EXERCISE. The required response is the number of lines in the entries that include the word "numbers", with nothing added.

[Records contained in a dataset]
__________
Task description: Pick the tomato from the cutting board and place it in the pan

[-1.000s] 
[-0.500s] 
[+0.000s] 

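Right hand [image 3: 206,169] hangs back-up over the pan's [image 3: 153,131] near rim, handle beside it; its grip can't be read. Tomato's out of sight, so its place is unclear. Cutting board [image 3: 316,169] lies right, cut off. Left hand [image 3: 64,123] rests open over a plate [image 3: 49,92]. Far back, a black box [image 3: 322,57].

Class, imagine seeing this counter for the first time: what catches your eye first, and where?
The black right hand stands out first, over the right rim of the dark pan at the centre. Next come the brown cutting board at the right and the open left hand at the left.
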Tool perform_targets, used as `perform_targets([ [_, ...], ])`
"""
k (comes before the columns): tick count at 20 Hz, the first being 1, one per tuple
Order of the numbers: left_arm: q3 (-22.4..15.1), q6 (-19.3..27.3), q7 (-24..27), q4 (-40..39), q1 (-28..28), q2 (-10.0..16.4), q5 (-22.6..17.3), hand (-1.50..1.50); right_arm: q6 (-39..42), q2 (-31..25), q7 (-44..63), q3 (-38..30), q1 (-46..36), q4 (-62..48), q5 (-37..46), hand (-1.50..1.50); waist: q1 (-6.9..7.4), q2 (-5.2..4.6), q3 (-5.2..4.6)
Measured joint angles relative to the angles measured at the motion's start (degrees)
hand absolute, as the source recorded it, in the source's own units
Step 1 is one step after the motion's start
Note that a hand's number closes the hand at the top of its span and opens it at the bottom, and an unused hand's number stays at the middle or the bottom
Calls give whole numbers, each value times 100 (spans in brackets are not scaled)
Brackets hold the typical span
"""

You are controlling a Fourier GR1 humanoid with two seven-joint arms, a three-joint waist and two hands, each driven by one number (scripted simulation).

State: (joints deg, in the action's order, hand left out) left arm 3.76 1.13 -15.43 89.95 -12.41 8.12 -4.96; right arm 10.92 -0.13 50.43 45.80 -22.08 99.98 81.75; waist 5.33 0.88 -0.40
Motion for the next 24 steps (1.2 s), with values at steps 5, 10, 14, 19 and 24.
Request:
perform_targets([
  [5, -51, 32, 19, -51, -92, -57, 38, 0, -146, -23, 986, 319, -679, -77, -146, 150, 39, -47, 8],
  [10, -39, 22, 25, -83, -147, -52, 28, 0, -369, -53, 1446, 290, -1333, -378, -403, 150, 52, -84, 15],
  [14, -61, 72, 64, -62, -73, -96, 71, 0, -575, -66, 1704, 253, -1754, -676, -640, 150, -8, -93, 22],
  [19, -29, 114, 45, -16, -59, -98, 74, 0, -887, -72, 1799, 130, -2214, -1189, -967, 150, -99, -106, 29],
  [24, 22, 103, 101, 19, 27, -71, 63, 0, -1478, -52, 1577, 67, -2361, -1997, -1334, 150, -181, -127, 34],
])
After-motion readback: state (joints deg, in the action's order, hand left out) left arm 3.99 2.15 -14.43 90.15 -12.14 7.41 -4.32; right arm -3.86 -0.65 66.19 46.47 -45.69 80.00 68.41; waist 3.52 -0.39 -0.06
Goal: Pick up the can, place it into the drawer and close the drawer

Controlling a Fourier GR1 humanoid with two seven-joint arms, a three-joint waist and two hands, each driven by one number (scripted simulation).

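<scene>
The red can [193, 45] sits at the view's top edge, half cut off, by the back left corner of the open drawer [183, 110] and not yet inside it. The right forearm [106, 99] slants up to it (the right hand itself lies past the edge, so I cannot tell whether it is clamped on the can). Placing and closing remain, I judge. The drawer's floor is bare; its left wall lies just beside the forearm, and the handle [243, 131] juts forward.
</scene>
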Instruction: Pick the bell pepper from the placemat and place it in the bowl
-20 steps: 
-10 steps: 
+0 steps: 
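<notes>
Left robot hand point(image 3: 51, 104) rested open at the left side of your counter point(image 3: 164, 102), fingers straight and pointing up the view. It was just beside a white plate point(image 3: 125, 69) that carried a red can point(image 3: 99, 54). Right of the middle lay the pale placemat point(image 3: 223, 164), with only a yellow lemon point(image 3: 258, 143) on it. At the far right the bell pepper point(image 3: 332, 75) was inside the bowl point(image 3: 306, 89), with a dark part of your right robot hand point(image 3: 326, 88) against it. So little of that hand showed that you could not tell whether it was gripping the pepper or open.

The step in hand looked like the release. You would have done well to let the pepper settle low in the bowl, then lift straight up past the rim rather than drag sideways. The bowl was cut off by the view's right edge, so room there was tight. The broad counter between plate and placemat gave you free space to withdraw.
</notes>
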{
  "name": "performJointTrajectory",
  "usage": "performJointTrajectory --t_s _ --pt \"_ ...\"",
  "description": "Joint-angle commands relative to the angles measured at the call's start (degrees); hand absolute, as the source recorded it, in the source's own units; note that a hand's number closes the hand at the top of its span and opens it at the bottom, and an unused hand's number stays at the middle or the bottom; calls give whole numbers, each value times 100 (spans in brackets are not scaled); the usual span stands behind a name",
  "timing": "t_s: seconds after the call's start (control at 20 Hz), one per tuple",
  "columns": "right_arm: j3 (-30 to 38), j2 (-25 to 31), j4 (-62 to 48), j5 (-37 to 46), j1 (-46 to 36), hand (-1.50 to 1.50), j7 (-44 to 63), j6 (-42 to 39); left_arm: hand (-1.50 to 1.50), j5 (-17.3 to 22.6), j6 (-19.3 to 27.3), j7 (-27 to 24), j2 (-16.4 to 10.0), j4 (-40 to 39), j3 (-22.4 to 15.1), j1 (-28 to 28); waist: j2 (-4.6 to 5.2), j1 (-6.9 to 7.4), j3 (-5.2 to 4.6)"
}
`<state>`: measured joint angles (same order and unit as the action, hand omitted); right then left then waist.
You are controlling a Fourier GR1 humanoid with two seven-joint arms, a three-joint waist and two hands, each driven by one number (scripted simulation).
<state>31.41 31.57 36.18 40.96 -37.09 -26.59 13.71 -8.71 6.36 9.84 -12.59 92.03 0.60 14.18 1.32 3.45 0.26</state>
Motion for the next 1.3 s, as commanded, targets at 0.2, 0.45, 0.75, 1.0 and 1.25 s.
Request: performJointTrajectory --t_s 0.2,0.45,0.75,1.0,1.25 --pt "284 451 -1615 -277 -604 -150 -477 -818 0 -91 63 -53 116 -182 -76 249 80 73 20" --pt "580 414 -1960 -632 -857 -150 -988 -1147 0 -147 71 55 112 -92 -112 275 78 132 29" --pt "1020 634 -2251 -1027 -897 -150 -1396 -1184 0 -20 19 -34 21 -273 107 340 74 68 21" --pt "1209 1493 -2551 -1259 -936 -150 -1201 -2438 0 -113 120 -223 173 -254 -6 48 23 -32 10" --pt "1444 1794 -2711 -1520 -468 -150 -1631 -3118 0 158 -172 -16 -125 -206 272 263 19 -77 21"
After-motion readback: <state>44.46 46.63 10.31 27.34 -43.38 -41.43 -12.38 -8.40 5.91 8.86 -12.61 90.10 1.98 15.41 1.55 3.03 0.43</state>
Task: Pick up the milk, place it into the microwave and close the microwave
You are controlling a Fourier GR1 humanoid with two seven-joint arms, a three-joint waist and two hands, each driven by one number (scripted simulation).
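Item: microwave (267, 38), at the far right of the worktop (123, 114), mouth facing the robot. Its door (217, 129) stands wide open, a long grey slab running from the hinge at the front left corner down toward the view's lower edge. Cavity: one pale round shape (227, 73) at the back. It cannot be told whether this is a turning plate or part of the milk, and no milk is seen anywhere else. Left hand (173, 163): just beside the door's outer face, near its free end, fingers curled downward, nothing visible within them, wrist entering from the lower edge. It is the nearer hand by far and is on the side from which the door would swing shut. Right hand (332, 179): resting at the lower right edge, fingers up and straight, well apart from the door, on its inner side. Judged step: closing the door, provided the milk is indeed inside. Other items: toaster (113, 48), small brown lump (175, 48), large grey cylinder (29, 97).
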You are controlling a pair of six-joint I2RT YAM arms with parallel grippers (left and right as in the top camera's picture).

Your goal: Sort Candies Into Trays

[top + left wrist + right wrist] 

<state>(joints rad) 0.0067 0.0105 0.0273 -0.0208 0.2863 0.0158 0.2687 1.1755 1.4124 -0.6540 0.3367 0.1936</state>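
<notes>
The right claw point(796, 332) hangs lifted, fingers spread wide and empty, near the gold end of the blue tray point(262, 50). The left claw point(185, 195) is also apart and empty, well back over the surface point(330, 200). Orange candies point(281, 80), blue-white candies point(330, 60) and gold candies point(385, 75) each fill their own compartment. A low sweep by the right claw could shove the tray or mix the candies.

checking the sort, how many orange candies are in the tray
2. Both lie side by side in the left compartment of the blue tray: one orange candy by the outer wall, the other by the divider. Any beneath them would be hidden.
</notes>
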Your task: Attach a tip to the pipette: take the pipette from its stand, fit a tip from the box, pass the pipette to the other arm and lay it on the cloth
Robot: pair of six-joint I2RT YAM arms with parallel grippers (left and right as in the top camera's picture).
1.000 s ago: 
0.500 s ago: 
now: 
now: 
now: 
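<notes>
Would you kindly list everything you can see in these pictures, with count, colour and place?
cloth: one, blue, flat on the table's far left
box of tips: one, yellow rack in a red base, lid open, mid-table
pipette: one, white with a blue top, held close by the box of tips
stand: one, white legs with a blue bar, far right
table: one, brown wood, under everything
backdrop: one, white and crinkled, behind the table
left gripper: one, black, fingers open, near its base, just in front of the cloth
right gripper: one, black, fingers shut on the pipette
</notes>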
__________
ANSWER SPACE. 3